To make matters worse, you can also not just hop from one idea to another. You need some kind of stability, a vision in your path. Having said that, if facts come in that invalidate your vision, you have to take action accordingly.

On the lighter side, Bert, what does it take to get over the hardships and challenges? Is it hard work, passion, conviction or something else?

I cannot stress enough how important it is to make sure you have great colleagues. There is no replacement for that.

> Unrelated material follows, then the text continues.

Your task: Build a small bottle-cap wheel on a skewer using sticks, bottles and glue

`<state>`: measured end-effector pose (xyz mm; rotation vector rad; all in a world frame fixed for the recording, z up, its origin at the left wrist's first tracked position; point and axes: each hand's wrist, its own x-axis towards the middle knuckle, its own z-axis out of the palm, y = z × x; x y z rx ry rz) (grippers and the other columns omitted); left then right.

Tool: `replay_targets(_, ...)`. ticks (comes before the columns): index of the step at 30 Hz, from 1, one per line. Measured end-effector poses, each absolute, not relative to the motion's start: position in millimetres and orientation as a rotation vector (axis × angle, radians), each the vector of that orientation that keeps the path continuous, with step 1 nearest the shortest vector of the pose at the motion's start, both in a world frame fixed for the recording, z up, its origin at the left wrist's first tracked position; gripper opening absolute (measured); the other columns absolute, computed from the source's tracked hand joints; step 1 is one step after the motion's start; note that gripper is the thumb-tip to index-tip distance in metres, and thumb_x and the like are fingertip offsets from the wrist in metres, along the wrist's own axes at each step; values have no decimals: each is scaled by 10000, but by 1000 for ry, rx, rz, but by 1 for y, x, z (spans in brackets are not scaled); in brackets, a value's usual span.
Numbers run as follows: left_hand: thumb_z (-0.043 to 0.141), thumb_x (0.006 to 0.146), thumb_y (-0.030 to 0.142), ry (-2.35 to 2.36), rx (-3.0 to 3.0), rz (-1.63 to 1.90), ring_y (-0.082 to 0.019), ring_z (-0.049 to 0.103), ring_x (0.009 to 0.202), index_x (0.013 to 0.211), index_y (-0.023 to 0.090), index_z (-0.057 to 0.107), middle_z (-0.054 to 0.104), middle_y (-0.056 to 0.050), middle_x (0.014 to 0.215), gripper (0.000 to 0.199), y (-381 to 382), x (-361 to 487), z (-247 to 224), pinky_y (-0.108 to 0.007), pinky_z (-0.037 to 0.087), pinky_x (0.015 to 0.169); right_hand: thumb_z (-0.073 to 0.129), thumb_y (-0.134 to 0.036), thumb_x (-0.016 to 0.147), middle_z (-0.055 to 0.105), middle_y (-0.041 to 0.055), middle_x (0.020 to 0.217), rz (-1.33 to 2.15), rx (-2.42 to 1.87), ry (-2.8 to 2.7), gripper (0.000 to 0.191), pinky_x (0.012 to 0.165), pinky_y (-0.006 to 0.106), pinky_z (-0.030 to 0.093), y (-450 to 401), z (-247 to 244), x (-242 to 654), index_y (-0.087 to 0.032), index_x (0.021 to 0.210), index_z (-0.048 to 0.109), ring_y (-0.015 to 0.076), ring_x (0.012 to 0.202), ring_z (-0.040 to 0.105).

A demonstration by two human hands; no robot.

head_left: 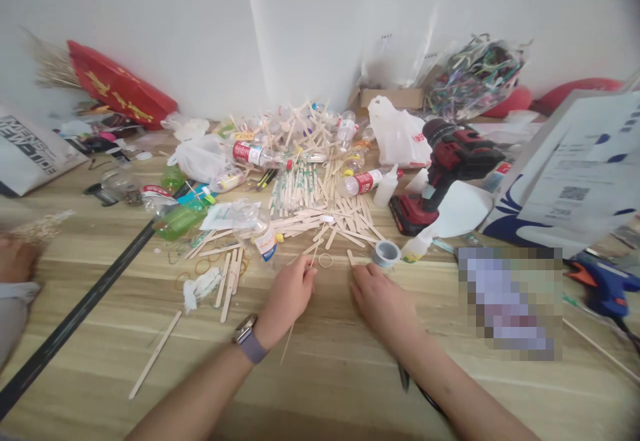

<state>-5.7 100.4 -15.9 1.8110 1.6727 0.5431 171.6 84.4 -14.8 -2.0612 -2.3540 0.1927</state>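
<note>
My left hand (291, 287), with a watch at its wrist, is closed round a thin wooden skewer (287, 345). The skewer slants, one end above the fingers and the other below the palm. Low over the table, my right hand (377, 294) has its fingers curled at a wooden craft stick (351, 256), whose tip shows past them; the rest is hidden. Between the hands lies a small ring-shaped band (325, 261). A grey tape roll (386, 253) sits just beyond my right hand. Farther back is a heap of craft sticks (345, 187).
Plastic bottles (260, 231) lie about the heap. A red cordless drill (440, 174) stands at right, near a blue glue gun (607, 281). A long dark bar (85, 307) crosses the left side. Another person's hand (15, 261) is at the left edge.
</note>
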Motion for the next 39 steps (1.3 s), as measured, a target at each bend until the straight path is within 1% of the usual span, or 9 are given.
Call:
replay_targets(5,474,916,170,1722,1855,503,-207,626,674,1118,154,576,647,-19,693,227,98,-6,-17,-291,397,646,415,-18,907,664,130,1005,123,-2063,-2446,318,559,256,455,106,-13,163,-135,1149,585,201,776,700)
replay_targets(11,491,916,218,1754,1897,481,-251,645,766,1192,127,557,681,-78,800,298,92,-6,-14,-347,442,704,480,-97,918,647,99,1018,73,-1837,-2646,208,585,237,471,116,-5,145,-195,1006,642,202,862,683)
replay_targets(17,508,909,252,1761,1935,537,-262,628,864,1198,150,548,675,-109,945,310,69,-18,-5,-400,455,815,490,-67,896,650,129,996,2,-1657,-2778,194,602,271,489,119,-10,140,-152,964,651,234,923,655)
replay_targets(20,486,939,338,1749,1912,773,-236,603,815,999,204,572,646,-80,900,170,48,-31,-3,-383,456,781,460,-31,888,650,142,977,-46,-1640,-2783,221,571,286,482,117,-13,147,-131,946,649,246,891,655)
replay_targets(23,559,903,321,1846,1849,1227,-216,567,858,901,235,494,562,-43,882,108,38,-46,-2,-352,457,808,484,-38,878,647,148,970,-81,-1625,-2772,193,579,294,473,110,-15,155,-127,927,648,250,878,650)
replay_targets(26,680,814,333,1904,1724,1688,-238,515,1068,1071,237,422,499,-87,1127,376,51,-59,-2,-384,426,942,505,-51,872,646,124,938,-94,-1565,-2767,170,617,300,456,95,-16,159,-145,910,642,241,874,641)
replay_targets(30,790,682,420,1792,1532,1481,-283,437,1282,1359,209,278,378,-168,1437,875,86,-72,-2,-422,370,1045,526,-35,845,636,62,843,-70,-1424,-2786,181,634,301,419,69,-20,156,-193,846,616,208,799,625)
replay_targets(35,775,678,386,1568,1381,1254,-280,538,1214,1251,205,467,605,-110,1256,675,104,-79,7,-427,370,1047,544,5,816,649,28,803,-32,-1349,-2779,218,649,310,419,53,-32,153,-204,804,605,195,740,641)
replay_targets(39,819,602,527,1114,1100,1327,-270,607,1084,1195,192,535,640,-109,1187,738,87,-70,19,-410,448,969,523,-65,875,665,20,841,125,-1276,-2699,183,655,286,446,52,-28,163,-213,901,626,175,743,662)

Then… I guess fun is a big factor. I cannot imagine ever doing, for example, the work of an accountant. I might even be good at it, but I wouldn’t get through the day (I feel I’m not the only one – this must be why accountants get paid relatively well). Having said that, you need to be prepared to do the lousy parts, too. Every job has those. You cannot avoid them, and you have to put enthusiasm into those, too. So… work hard, but make sure you have fun.

Passion? A fuzzy buzzword, and if taken literally: no. Conviction? Yes, to a certain extent. But… beware of it becoming religious. Projects like your life need to work with facts, not revelations.